Collecting data from Twitter REST Search API using Python

Twitter is a huge resource of raw data where you can explore and find interesting insights, millions of companies, politicians, journalists, and people are using this social media tool to interact with their audience and mining the data to learn more about trends and users.

This post is the first in the series dedicated to mining Twitter data using python. I focus in this first part on how to collect data from Twitter REST Search API  using python to build our dataset, in the following parts I’ll show how to process the data an analyze it.

Table of Contents:
  1. Collecting data from Twitter REST Search API using Python
  2. Pre-processing Twitter Data using Python
  3. Making sense of Twitter data using NLP

Register your application

In order to have access to Twitter data programmatically, we need first to create an app that interacts with Twitter REST Search API. To do so, follow this link http://apps.twitter.com and register an App (you need to be connected to your Twitter account).

Twitter API

Twitter provides couple API endpoints to serve the data, in this post, we’ll discuss the REST Search API and Streaming filter API. However, I’ve used TwitterREST Search API in this tutorial. The first API enable searching historical tweets from Twitter’s search index (up to 7 days for standard free accounts), the second API is a real-time and starts giving you results from the point of query. The choice of the suitable API endpoint to use depends actually on your application and your needs.

Twitter REST Search API has few limitations that you need to be aware of before you start using it, in this post, I’ll cover some techniques you can use to maximize the resources the API gives you.

First, TwitterREST Search API has these limits:

            “Before getting involved, it’s important to know that the Search API is focused on relevance and not completeness. This means that some tweets and users may be missing from search results. If you want to match for completeness, you should consider using a Streaming API instead.”

            Reference the Search API

           “Please note that Twitter’s search service and, by extension, the Search API is not meant to be an exhaustive source of tweets. Not all tweets will be indexed or made available via the search interface.”   

           Reference  GET /search/tweets API 

Also, Twitter has set the rate usage limit of the API’s, you can find it detailed in the following page  API Rate Limit, we can see that the Search API is limited to 180 Requests per 15 min window for per-user authentication. Doing some math here, if we use the Search API with the user authentication method it will give us a max of 18,000 tweets/15 min window since every request is limited to 100 tweets for the Standard Search API.
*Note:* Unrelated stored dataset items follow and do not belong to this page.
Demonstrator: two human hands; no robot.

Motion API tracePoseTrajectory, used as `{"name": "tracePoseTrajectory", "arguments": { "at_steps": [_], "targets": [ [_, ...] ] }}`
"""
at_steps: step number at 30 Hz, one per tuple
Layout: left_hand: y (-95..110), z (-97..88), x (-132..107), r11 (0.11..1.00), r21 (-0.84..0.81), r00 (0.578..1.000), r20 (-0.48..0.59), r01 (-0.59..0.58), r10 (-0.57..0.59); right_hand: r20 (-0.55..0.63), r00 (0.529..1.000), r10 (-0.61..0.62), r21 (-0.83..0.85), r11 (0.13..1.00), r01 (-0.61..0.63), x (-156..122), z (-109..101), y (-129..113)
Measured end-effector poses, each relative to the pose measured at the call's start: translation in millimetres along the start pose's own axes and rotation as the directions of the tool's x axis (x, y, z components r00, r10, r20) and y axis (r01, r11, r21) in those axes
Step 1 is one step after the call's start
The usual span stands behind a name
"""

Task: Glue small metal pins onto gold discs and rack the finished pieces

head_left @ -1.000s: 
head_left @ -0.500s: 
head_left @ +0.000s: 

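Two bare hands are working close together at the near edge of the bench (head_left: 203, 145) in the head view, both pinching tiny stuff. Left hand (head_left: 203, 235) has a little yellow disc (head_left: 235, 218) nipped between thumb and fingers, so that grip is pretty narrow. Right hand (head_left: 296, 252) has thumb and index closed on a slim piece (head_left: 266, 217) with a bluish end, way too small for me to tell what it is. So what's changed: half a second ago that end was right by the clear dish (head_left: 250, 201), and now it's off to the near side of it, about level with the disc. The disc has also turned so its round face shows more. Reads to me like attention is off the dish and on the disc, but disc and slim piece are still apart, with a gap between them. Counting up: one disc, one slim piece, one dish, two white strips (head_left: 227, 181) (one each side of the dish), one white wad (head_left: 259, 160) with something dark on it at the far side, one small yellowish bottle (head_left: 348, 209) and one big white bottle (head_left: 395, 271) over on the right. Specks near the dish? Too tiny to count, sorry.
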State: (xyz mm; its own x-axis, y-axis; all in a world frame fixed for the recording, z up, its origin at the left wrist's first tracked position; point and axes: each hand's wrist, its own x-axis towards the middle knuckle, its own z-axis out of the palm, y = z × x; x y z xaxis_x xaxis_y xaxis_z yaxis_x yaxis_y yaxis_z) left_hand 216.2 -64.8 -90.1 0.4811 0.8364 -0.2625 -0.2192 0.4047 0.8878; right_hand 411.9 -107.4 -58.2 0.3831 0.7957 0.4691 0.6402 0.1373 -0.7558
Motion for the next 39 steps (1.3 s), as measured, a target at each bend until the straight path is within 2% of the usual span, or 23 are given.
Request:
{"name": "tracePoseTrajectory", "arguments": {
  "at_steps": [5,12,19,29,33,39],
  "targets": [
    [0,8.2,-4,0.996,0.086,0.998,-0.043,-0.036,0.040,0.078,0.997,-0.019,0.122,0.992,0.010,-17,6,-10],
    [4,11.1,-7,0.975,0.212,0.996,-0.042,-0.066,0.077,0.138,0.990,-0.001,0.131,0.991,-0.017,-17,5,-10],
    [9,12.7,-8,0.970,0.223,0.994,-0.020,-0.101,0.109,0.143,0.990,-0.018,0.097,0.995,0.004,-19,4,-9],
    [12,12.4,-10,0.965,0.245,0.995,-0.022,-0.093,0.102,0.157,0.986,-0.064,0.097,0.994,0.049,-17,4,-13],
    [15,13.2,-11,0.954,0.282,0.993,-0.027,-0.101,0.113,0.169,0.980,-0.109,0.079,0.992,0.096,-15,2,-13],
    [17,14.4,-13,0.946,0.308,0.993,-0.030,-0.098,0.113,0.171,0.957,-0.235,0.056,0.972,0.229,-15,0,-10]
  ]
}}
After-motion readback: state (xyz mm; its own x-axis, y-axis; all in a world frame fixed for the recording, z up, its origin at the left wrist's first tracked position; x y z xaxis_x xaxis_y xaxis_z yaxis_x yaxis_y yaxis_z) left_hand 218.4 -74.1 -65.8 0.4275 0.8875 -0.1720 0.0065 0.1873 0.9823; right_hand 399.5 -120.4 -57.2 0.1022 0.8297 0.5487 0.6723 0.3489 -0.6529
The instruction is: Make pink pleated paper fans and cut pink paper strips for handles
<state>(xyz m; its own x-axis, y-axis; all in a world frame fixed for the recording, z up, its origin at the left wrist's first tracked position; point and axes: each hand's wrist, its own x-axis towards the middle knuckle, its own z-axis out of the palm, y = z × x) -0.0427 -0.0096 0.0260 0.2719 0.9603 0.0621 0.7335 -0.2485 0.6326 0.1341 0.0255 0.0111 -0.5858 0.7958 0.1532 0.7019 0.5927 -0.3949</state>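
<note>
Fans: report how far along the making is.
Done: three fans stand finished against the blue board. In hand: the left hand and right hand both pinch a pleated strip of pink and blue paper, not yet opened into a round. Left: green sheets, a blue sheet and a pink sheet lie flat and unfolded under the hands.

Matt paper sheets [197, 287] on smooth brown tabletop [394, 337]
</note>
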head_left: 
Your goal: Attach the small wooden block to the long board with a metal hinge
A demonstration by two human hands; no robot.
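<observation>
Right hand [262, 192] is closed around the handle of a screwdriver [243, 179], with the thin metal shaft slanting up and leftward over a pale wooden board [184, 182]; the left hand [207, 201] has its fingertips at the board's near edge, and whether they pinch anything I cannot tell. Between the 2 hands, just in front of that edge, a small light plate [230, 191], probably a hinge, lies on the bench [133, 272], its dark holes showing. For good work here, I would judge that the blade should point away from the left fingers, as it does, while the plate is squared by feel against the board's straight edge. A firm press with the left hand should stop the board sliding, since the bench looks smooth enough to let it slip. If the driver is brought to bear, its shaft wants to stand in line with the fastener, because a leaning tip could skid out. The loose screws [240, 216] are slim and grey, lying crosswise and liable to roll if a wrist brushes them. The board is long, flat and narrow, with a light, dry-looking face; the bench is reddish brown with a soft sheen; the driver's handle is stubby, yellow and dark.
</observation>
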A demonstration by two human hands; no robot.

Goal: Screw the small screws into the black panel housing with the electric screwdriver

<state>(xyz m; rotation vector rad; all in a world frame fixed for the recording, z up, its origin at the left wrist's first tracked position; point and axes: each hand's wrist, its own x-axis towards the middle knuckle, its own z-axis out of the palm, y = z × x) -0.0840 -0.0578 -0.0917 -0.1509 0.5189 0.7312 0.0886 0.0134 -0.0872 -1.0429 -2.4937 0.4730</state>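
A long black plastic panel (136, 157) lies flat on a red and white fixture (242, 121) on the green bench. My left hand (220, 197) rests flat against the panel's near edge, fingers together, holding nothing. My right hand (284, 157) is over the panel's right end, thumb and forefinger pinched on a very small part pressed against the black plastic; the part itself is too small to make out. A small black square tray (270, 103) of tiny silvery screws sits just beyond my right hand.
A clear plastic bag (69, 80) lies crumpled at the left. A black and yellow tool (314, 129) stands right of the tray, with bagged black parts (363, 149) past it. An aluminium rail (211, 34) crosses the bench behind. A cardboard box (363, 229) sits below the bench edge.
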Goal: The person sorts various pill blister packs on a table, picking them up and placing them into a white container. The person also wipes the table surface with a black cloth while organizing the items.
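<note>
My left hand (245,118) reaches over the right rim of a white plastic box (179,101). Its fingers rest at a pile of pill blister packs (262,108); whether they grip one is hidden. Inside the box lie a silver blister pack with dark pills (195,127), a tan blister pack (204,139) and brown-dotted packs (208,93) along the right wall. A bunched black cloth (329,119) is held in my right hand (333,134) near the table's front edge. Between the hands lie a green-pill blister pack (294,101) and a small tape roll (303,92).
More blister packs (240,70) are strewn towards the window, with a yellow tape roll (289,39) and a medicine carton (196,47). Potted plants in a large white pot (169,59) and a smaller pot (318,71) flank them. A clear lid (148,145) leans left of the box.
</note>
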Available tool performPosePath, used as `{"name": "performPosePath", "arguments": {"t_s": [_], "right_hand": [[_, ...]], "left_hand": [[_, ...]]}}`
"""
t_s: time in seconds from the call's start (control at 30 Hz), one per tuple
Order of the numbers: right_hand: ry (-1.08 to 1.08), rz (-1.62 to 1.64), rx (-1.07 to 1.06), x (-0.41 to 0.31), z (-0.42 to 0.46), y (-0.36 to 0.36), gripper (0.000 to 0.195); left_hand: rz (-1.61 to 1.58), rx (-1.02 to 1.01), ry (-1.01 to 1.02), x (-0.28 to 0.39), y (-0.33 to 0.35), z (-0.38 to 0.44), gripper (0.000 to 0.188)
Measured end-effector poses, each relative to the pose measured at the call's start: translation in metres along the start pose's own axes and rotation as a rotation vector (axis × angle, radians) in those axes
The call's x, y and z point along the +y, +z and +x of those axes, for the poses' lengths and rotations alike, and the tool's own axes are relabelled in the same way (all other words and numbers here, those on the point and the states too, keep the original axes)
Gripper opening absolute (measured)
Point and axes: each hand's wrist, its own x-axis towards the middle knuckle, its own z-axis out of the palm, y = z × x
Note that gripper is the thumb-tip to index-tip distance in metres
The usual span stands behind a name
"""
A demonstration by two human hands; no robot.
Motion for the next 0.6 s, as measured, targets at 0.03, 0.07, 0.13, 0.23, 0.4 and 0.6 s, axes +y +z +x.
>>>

Twitter REST Search API provides another authentication method dedicated to applications. This method has higher usage limits, precisely up to 450 Requests per 15 min window

 The code sample below shows how to use the App Auth using Twython library, there is also a multi-language libraries clients  available that you can use without re-inventing the wheel:

#!/usr/bin/env python
# -*- coding: utf-8 -*-

from twython import Twython
import configparser
import sys

config = configparser.ConfigParser()

# reading  APP_KEY and APP_SECRET from the config.ini file
# update with your credentials before running the app
config.read('config.ini')

APP_KEY = config['twitter_connections_details']['APP_KEY']
APP_SECRET = config['twitter_connections_details']['APP_SECRET']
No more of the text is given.